■ **What to work on**
Nothing past the line containing "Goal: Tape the" belongs in the output. Copy exactly every line of the data below from the first up to and including it.

■ **Data block**
◇ ◇ ◇ ◇
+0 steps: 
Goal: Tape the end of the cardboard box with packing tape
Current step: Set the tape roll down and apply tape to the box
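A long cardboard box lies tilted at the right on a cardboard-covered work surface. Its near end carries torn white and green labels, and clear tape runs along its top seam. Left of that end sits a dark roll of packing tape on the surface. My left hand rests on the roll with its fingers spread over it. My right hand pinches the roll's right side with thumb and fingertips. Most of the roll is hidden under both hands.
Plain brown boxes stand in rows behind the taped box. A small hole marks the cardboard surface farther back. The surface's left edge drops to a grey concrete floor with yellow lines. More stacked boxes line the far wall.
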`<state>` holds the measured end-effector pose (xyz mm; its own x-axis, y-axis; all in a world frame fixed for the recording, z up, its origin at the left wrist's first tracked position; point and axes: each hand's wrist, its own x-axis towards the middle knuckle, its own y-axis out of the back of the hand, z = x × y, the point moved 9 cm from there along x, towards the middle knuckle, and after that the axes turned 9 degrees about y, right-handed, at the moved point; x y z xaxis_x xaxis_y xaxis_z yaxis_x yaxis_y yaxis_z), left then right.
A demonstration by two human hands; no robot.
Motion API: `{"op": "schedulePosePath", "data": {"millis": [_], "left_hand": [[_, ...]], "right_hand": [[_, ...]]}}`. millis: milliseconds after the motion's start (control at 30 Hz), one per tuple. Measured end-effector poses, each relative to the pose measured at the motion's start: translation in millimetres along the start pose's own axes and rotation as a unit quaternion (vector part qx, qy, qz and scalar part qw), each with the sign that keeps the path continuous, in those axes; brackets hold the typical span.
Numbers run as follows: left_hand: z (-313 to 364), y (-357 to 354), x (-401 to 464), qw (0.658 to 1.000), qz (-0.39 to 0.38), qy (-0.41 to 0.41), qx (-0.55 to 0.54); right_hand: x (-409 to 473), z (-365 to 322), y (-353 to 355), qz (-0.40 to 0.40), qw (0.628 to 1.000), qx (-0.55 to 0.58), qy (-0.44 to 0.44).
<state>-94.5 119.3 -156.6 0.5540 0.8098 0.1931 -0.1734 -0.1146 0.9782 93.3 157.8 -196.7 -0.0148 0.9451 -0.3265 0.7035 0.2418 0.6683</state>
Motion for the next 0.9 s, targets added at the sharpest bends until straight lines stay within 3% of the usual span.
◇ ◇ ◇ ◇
■ **Exercise output**
+0 steps: 
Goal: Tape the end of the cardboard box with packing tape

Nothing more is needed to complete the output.